BlackRock, one of the world’s largest asset managers, noted that “initiatives targeted at young workers with high levels of student indebtedness, perhaps surprisingly to some, have an outsize impact in supporting the housing recovery and financial markets.” 44 More robust refinancing and loan restructuring that reduces the burden of student debt can benefit borrowers, market participants, and the economy more broadly.
Demystify with Data and Transparency
Federal Reserve Chair Janet Yellen once noted that, prior to the crisis, financial regulators “missed some of the important linkages whereby problems in mortgages would rebound through the financial system.” 45 The opacity and our collective lack of understanding of the mortgage market had serious consequences for the economy.
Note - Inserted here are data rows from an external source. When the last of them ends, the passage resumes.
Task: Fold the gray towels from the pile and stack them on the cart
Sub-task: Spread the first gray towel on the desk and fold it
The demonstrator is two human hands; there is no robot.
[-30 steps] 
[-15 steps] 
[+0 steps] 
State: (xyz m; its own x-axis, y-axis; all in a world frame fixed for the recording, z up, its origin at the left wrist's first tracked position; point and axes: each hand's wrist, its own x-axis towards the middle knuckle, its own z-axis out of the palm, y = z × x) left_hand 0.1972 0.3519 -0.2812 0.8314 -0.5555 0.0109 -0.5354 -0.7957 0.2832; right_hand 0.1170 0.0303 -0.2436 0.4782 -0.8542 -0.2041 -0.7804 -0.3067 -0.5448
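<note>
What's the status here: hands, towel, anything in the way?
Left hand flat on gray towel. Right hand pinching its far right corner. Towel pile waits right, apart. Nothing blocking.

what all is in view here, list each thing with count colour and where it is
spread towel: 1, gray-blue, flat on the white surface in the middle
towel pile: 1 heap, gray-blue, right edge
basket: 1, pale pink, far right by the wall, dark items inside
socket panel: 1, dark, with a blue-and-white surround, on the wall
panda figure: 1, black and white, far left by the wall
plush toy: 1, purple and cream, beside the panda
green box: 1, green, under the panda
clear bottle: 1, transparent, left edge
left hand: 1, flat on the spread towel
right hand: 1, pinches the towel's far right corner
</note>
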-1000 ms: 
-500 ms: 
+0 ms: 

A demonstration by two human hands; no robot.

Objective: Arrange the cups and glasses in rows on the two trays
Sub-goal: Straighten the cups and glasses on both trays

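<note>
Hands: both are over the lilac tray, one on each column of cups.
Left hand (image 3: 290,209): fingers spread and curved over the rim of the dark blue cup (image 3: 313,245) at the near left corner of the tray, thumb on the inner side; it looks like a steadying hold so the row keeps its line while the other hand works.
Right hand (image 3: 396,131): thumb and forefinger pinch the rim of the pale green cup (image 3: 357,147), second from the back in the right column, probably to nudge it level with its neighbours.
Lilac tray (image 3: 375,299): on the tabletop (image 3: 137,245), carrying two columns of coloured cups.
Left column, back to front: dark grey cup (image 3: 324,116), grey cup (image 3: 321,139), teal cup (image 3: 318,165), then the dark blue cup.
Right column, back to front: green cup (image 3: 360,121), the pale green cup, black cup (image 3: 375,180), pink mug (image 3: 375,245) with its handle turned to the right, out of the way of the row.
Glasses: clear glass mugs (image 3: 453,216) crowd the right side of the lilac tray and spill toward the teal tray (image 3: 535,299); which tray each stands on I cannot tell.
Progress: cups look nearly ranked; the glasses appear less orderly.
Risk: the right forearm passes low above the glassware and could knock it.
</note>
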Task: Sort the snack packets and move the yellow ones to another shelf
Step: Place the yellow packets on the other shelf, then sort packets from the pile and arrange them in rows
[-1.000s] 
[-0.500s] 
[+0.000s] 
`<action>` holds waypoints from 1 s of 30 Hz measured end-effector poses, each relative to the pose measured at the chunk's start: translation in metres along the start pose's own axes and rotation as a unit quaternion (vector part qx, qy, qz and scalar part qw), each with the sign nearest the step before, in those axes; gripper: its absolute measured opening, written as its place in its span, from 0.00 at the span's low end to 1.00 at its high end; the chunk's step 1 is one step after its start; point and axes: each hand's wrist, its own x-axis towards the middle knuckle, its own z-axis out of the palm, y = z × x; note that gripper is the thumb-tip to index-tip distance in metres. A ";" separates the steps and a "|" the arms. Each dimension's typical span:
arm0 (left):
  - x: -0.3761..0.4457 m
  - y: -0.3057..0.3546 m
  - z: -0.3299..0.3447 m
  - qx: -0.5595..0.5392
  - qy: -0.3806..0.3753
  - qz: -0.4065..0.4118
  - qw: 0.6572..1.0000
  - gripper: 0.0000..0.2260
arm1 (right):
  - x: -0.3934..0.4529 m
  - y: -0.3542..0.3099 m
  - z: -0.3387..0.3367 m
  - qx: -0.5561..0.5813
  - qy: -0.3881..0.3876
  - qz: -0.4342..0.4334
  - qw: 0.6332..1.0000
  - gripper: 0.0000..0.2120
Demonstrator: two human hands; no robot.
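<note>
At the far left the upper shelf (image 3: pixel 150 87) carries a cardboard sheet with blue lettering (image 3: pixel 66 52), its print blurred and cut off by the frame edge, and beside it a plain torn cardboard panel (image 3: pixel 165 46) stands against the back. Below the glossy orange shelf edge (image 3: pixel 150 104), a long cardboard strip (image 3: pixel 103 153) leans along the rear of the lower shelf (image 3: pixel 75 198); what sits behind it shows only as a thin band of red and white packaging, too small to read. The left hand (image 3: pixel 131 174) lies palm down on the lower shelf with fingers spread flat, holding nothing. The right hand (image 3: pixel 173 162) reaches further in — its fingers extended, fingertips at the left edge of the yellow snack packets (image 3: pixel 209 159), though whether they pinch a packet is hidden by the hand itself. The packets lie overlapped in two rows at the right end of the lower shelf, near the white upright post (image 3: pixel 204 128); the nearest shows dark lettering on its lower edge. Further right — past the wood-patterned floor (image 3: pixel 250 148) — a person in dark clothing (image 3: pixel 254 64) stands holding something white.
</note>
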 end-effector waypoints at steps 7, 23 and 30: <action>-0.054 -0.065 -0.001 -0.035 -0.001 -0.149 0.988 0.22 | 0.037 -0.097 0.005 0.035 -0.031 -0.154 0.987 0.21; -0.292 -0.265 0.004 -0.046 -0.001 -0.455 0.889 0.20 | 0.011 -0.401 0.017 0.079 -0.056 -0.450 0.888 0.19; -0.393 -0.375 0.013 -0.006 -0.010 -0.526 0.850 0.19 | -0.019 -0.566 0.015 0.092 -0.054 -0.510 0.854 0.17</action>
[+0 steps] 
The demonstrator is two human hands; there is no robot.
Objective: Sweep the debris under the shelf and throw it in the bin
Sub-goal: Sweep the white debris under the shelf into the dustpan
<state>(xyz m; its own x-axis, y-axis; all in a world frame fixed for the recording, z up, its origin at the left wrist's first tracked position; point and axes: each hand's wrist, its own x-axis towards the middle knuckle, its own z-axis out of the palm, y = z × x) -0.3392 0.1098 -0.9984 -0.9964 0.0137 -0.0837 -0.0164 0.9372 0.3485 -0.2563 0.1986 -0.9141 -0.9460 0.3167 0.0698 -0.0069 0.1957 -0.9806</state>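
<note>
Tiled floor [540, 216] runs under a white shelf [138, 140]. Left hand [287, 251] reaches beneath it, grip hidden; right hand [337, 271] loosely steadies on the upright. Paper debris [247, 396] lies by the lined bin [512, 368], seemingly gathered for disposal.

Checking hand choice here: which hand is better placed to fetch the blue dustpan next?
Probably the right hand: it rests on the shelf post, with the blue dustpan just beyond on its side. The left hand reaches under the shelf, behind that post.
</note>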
While there have been major strides to better assemble mortgage data, the opacity of the student loan market remains deeply problematic, adding further uncertainty over the potential spillovers into the rest of the economy. I am quite concerned that financial regulators and the public lack access to basic, fundamental data on student loan origination and performance. Without these data, we will be challenged to understand the complete set of risks posed by student debt burdens.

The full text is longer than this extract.